Although this association is intuitive, data supporting it are scarce, say Rengarajulu Puvanakrishnan (Central Leather Research Institute, Chennai, India) and fellow researchers.

Puvanakrishnan and colleagues therefore studied the effects of treatment with various sex hormones on rats with collage-induced arthritis.

The authors report in the journal Bone that castration and ovariectomy both significantly increased the severity of arthritis, as measured by paw volume, radiologic joint assessment, joint histopathology, bone turnover markers, inflammatory cytokine levels, and concentrations of pain mediators such as prostaglandins.

Other findings also demonstrated the influence of reproductive hormones on RA severity; specifically, the researchers found that inflammation associated with castration or ovariectomy could be significantly lessened by treatment with physiologic doses of testosterone or estrogen. Of the two hormones, estrogen administration led to the greater decreases in inflammation.

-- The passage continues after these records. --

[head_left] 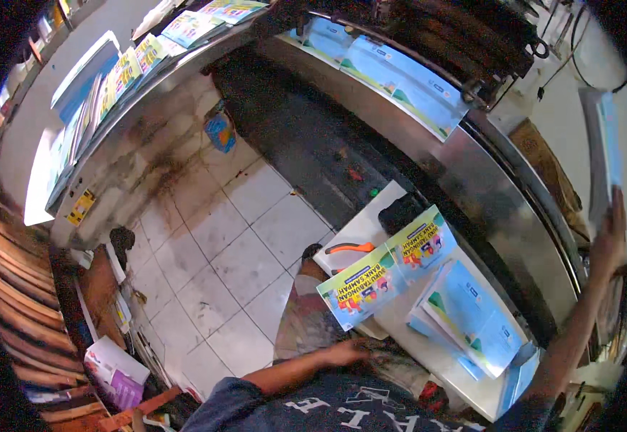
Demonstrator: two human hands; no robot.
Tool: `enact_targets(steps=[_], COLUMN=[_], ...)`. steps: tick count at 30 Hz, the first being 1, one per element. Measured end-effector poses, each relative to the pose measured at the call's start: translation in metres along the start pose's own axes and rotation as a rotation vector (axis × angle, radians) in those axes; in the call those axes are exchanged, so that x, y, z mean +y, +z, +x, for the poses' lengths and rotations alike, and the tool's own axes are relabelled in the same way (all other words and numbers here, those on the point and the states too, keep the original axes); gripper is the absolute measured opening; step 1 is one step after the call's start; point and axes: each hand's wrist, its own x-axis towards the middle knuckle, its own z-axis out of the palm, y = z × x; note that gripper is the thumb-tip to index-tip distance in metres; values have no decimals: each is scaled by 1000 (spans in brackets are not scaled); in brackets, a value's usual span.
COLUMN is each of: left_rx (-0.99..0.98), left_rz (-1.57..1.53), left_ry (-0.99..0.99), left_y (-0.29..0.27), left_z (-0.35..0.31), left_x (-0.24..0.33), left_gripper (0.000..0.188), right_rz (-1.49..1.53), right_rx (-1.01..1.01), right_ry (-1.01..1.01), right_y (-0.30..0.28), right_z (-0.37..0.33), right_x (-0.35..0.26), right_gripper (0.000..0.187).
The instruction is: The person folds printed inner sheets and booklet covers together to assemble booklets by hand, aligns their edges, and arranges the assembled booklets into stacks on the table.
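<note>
Stretched out to the far right, my right hand [608,230] is closed round the lower end of a thin stack of blue-and-white printed sheets [605,144], held up on edge. My left hand [346,353] lies low across my lap, by the edge of the bench [464,385]; its fingers are blurred, and nothing shows in them. Just beyond it on the bench is an open printed cover [385,266] in yellow and blue. Farther right lies a loose pile of blue covers [471,309]. A tool with orange handles [349,248] rests partly under the open cover.
A curved metal counter [500,165] carries a row of blue covers [400,75] below dark machinery. More booklets [123,75] are piled along the ledge at the upper left. Stacked boards [29,295] stand at the left, near a purple-and-white box [117,371]. White floor tiles [220,245] lie between.
</note>
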Motion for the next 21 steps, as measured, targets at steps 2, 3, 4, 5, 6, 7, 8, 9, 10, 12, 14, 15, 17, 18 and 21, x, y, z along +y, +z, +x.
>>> enact_targets(steps=[2, 3, 4, 5, 6, 7, 8, 9, 10, 12, 14, 15, 17, 18, 21], left_rx=[-60, -92, -134, -211, -296, -242, -108, 253, 556, 969, 1022, 1010, 1057, 1053, 1010], left_rz=[250, 361, 435, 462, 487, 212, 177, 153, 273, 504, 114, 25, -107, -103, -353], left_ry=[112, 103, -34, -2, 29, 1, -39, 218, 254, 413, 588, 630, 725, 734, 789], left_y=[-4, -3, -3, -25, -52, -83, -116, -156, -187, -243, -311, -349, -388, -413, -467], left_z=[-6, -19, -50, -73, -97, -120, -140, -147, -134, -98, -44, -18, 24, 37, 78], left_x=[11, 39, 106, 117, 125, 142, 174, 174, 218, 320, 402, 436, 487, 503, 541], left_gripper=[49, 48, 45, 45, 45, 47, 48, 41, 45, 50, 50, 47, 46, 46, 43], right_rz=[-109, -133, -241, -324, -311, -298, -268, -235, -235, -156, -112, -78, -58, -27, -134], right_rx=[-26, -154, -224, -282, -377, -470, -513, -556, -561, -601, -605, -610, -713, -746, -771], right_ry=[-81, -21, -62, -121, -132, -135, -133, -135, -141, -59, -35, -3, 124, 150, 133], right_y=[35, 52, 69, 88, 90, 89, 86, 87, 81, 58, 50, 45, 24, 15, -4], right_z=[-3, -10, -33, -50, -64, -76, -85, -93, -96, -85, -88, -90, -93, -95, -127], right_x=[-7, -7, -9, -20, -36, -50, -49, -49, -63, -102, -108, -110, -118, -123, -102], right_gripper=[57, 58, 56, 55, 52, 50, 51, 54, 54, 57, 59, 60, 58, 56, 52])
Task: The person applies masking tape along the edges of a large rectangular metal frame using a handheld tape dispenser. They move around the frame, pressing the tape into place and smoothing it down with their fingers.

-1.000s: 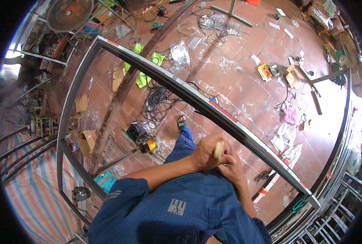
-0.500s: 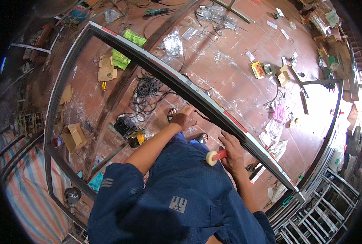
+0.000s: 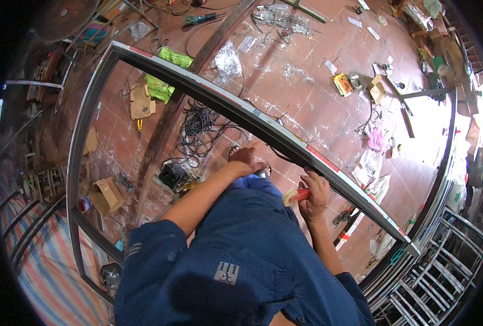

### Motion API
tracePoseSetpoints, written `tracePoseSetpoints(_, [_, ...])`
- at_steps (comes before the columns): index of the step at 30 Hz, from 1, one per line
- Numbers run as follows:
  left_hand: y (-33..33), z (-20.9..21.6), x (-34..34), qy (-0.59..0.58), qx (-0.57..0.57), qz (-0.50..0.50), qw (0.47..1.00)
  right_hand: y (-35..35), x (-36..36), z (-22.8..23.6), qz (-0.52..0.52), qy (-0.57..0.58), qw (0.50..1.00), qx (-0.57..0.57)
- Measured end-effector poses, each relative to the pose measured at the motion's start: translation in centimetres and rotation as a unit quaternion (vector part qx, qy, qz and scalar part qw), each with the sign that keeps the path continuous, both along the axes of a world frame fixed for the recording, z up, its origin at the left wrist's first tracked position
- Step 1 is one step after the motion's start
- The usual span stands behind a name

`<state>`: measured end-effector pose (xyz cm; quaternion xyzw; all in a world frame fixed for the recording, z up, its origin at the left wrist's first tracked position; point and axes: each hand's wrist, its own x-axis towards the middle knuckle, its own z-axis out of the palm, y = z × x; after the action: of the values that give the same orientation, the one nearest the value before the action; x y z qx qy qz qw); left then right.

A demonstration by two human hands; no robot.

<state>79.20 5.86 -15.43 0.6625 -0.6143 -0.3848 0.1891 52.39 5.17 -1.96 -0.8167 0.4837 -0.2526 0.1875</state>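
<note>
A large dark window or door frame [image 3: 236, 111], edged with pale and red strips, spans the view in front of me. My right hand [image 3: 316, 198] is wrapped round a mallet, close to the frame's long bar. Of that mallet [image 3: 291, 197], a round cream face and a short red part stick out to the left of the fingers; the rest is hidden. My left hand [image 3: 247, 161] hangs before my legs, short of the same bar, its fingers stretched out and holding nothing.
Tangled black cable [image 3: 198, 127] lies on the tiled floor inside the frame, near a wooden beam [image 3: 162, 130]. An open cardboard box [image 3: 106, 196] is at the left, above a striped sheet [image 3: 46, 261]. Ladder-like metal frames [image 3: 431, 277] fill the lower right.
My left hand has drawn slightly lower, its fingers swinging rightward. The right hand and mallet have shifted a little up and right. The whole view has moved slightly.
</note>
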Motion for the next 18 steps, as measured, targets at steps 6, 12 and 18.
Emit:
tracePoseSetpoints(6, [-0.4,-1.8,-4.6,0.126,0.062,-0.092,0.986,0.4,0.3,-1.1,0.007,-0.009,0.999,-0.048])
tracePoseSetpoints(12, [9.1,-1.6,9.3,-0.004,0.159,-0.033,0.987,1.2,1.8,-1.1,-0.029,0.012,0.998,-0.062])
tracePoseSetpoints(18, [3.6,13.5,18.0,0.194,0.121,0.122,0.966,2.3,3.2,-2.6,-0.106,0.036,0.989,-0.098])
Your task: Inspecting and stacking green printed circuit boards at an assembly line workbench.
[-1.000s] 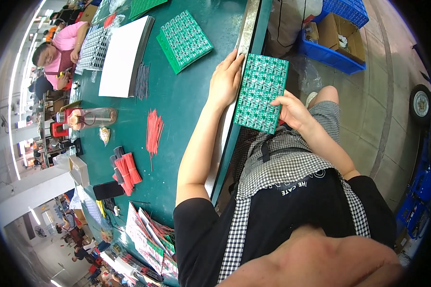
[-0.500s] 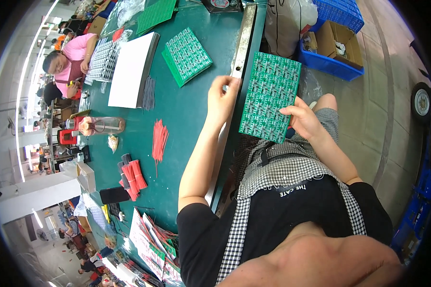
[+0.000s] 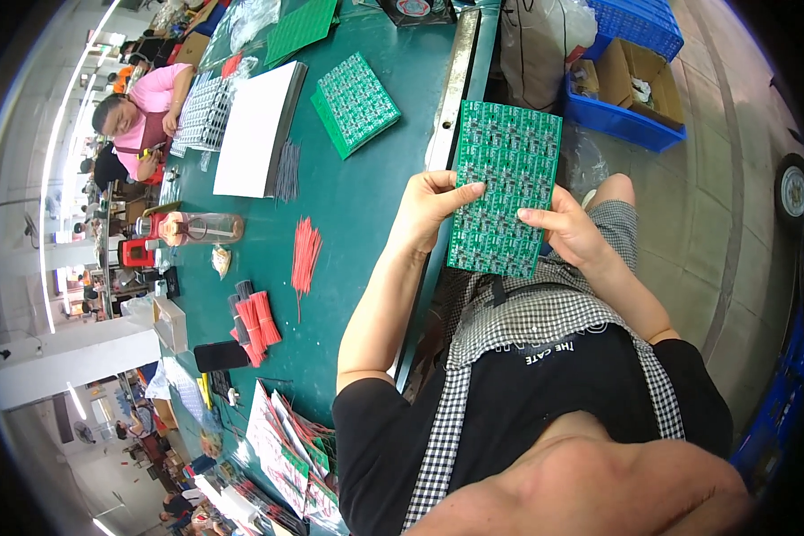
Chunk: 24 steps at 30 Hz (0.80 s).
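Note:
A green circuit board panel (image 3: 506,179), covered in rows of small repeated boards, is held up over my lap, just off the table's edge. On its left side my left hand (image 3: 433,207) grips it, thumb on the face and fingers behind. My right hand (image 3: 570,225) pinches the opposite side in the same way, its thumb lying on the front. Beyond my left hand, a stack of similar circuit board panels (image 3: 357,103) rests on the green table (image 3: 348,201). A loose bunch of red wires (image 3: 305,257) lies further left.
A white block-shaped stack (image 3: 255,134) stands beside dark wires (image 3: 288,170). Bundled red wires (image 3: 259,323), a phone (image 3: 221,357) and a bottle (image 3: 201,229) lie leftward. A person in pink (image 3: 152,98) sits across the table. Blue crates (image 3: 621,116) stand on the floor at right.
My left hand has come from beside the table edge to the panel and taken hold of its left side. The panel has turned slightly; my right hand keeps its hold.

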Each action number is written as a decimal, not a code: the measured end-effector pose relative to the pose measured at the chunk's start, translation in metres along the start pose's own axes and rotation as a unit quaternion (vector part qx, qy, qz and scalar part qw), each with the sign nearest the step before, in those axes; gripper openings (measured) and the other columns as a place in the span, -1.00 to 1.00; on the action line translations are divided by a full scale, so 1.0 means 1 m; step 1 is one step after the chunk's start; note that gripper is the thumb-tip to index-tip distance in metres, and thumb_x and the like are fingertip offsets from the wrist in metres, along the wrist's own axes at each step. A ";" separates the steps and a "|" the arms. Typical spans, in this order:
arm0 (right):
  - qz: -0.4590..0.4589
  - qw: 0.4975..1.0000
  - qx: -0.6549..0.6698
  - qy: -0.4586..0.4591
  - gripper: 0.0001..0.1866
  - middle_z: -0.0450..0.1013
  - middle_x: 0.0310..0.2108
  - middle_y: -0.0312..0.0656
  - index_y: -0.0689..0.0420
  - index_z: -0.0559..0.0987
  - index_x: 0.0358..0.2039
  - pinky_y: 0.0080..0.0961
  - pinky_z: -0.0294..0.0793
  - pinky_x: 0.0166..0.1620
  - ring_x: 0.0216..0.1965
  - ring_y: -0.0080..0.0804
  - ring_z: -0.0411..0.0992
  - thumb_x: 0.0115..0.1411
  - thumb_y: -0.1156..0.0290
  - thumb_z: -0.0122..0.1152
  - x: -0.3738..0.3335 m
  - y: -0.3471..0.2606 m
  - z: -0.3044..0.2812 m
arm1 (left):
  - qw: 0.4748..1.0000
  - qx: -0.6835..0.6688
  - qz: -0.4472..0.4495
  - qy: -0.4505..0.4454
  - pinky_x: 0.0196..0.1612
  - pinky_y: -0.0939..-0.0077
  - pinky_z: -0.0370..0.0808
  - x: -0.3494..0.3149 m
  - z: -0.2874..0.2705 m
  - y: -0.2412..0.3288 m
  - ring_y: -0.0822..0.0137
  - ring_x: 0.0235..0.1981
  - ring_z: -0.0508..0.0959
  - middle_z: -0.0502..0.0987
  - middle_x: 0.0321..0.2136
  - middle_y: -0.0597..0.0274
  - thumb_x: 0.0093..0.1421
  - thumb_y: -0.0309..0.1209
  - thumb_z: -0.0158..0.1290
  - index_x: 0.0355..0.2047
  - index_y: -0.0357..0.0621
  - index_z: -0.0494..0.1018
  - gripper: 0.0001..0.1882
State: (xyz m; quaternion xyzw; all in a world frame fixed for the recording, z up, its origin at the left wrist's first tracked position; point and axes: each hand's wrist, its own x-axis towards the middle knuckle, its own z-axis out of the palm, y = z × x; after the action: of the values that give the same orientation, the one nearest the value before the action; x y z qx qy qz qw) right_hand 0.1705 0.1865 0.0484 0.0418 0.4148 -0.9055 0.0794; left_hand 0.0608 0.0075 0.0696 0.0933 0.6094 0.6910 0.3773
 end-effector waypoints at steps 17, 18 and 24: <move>-0.017 1.000 0.012 -0.003 -0.60 0.40 -0.08 -0.18 0.25 0.32 -0.01 -0.49 0.37 0.00 -0.08 -0.48 0.38 0.11 0.58 0.06 0.003 0.003 -0.001 | 0.999 0.031 0.026 -0.008 -0.26 0.65 0.40 -0.011 0.006 0.006 0.54 -0.40 0.49 0.56 -0.40 0.26 0.00 -0.50 0.18 -0.33 -0.29 0.50 -0.80; -0.018 1.000 0.024 -0.003 -0.60 0.39 -0.08 -0.18 0.26 0.32 -0.01 -0.48 0.36 0.00 -0.07 -0.48 0.38 0.11 0.58 0.06 0.003 0.002 -0.002 | 0.999 0.034 0.029 -0.010 -0.26 0.65 0.40 -0.013 0.007 0.006 0.54 -0.40 0.49 0.56 -0.40 0.26 0.00 -0.50 0.18 -0.33 -0.29 0.50 -0.80; -0.021 1.000 0.015 0.013 -0.61 0.41 -0.11 -0.18 0.25 0.34 -0.03 -0.48 0.37 -0.01 -0.09 -0.47 0.39 0.10 0.58 0.09 0.004 0.002 -0.004 | 0.998 0.053 0.028 0.002 -0.28 0.62 0.44 -0.015 0.009 -0.005 0.53 -0.41 0.50 0.56 -0.39 0.24 0.00 -0.53 0.17 -0.33 -0.30 0.50 -0.81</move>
State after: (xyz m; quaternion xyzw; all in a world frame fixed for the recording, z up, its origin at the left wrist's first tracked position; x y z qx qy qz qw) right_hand 0.1672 0.1877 0.0433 0.0462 0.4029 -0.9125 0.0538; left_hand 0.0791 0.0050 0.0721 0.1290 0.6430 0.6682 0.3514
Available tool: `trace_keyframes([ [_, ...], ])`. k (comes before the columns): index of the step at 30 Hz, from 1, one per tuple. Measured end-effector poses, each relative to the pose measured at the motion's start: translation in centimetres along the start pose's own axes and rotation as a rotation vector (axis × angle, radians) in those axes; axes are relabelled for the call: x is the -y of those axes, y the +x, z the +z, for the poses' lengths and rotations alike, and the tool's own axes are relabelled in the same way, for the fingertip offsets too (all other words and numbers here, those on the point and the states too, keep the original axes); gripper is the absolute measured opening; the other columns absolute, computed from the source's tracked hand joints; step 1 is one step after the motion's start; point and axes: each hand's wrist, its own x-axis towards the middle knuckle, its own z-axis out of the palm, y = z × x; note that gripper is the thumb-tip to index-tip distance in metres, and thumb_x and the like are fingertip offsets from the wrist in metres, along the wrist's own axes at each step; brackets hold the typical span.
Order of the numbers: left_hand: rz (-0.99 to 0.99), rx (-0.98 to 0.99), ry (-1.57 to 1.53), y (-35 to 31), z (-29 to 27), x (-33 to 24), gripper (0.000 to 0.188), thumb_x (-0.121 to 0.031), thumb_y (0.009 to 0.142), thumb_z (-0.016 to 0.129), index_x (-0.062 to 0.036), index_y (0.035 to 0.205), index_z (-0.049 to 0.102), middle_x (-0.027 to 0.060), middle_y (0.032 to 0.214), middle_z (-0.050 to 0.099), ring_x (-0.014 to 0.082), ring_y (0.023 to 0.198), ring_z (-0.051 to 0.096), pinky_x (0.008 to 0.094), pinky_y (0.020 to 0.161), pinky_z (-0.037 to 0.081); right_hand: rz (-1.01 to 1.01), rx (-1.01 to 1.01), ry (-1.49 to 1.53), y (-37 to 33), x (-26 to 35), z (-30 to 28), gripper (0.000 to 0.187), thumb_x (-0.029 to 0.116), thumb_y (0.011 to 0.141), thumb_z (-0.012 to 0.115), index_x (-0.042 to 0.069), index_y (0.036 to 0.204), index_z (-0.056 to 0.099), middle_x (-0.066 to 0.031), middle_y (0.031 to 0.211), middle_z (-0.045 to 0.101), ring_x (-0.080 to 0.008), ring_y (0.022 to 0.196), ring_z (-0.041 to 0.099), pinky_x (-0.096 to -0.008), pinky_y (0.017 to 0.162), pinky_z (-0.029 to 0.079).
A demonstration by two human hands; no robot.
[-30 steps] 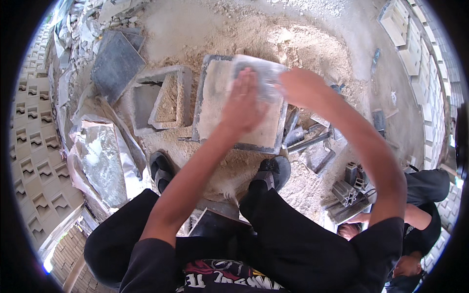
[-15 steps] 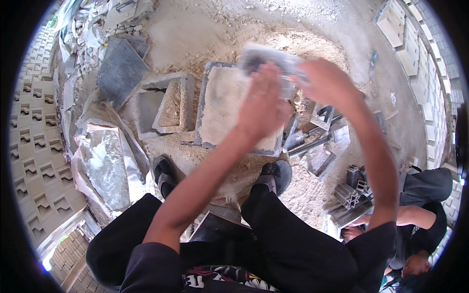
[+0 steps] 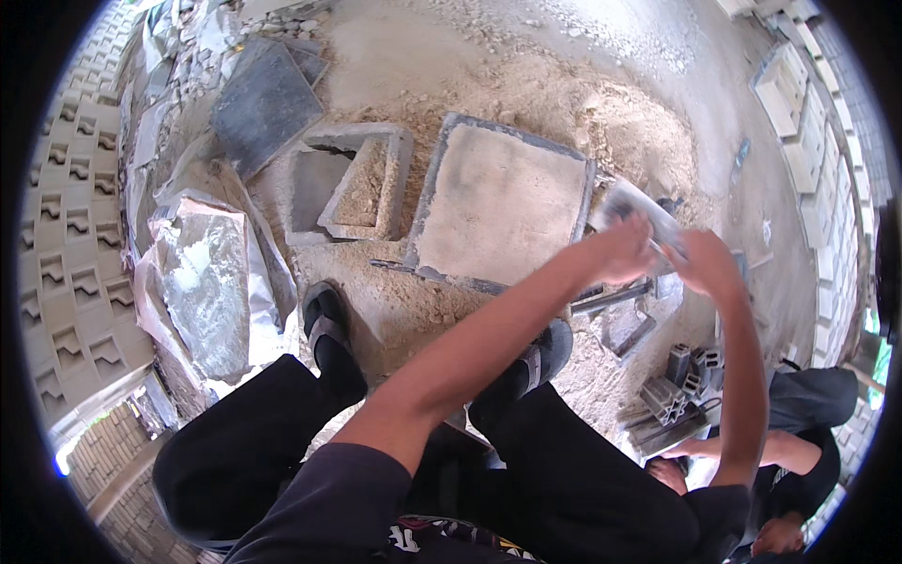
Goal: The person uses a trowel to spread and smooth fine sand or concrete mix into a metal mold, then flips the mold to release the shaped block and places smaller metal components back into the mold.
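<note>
Both my hands meet over the tools right of a square mould. A flat grey rectangular plate, blurred by motion, tilts beside the mould's right edge. My right hand is closed on its near right end, where a small orange spot shows. Against the plate's near side, my left hand has its fingers curled together; what they grip is hidden. The square mould has a dark frame, filled level with a smooth tan surface marked by a faint greyish patch.
Left of the mould lies a grey rectangular frame holding sandy material. Beyond are a dark slab and a crumpled-sheet-covered block. Metal pieces lie near my right foot; another person's arm is at lower right. Patterned blocks line the left.
Both hands and the grey plate have moved right and nearer, from over the mould's far right corner to beside it. The mould's tan surface is now uncovered. My view has shifted.
</note>
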Motion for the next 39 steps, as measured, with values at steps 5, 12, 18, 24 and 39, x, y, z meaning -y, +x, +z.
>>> trace_keyframes([
  [5, -0.030, -0.340, 0.014, -3.2, -2.1, 1.5, 0.050, -0.024, 0.095, 0.045, 0.0059, 0.135, 0.041, 0.0240, 0.140, 0.044, 0.0334, 0.132, 0.041, 0.0437, 0.114, 0.027, 0.226, -0.215, 0.303, 0.2, -1.0, -0.5, 0.041, 0.039, 0.095, 0.052, 0.000, 0.091, 0.062, -0.0236, 0.072, 0.063, -0.0406, 0.074, 0.064, -0.0501, 0.069, 0.049],
  [12, -0.381, -0.944, 0.359, -12.4, -13.9, 13.8, 0.049, -0.029, 0.097, 0.038, 0.0071, 0.130, 0.046, 0.0294, 0.134, 0.048, 0.0447, 0.126, 0.044, 0.0491, 0.110, 0.030, 0.082, -0.155, 0.242, 6.8, 11.7, -4.6, 0.032, 0.024, 0.100, 0.042, -0.004, 0.097, 0.058, -0.0196, 0.081, 0.068, -0.0338, 0.069, 0.068, -0.0440, 0.066, 0.055],
  [18, -0.549, -0.847, -0.148, -11.5, -12.3, 12.6, 0.060, -0.040, 0.100, 0.025, 0.0063, 0.128, 0.050, 0.0318, 0.130, 0.051, 0.0454, 0.123, 0.047, 0.0443, 0.107, 0.033, -0.008, -0.467, 0.134, 9.1, 12.6, -2.3, 0.026, 0.018, 0.096, 0.047, -0.005, 0.095, 0.059, -0.0222, 0.080, 0.068, -0.0334, 0.072, 0.070, -0.0424, 0.063, 0.057],
  [24, -0.617, -0.886, -0.205, -11.6, -12.9, 11.3, 0.063, -0.044, 0.100, 0.026, 0.0080, 0.121, 0.055, 0.0321, 0.123, 0.056, 0.0452, 0.121, 0.049, 0.0437, 0.103, 0.036, -0.038, -0.402, 0.097, 11.0, 13.9, -3.6, 0.020, 0.011, 0.091, 0.049, -0.005, 0.094, 0.059, -0.0221, 0.077, 0.068, -0.0328, 0.072, 0.071, -0.0421, 0.063, 0.057],
  [39, -0.599, -0.845, -0.207, -11.8, -12.9, 12.2, 0.063, -0.044, 0.100, 0.024, 0.0070, 0.117, 0.056, 0.0354, 0.110, 0.059, 0.0499, 0.113, 0.052, 0.0476, 0.097, 0.038, -0.155, -0.439, 0.118, 12.2, 17.3, -4.9, 0.018, 0.011, 0.087, 0.052, -0.003, 0.084, 0.063, -0.0192, 0.077, 0.068, -0.0315, 0.069, 0.070, -0.0410, 0.056, 0.056],
])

Animals were not given testosterone, which can be converted to estrogen once administered, but dihydrotestosterone, which cannot be aromatized. In this way, the authors were able to confirm the observed effects of testosterone.

The authors also showed that progesterone had no discernible effect on RA symptoms but did lessen the protective effects of estrogen.

The authors note that estrogen can reduce inflammation by suppressing the activity of tumor-necrosis factor (TNF)-α. They add that estosterone can also reduce inflammation either by directly decreasing TNF-α levels, or by encouraging the production of interleukin-10, which suppresses the activity of TNF-α.

The researchers stress that theirs is the first study to individually test the effects of various sex hormones on RA symptoms and the first to show that progesterone attenuates the protective effects of estrogen in this disease.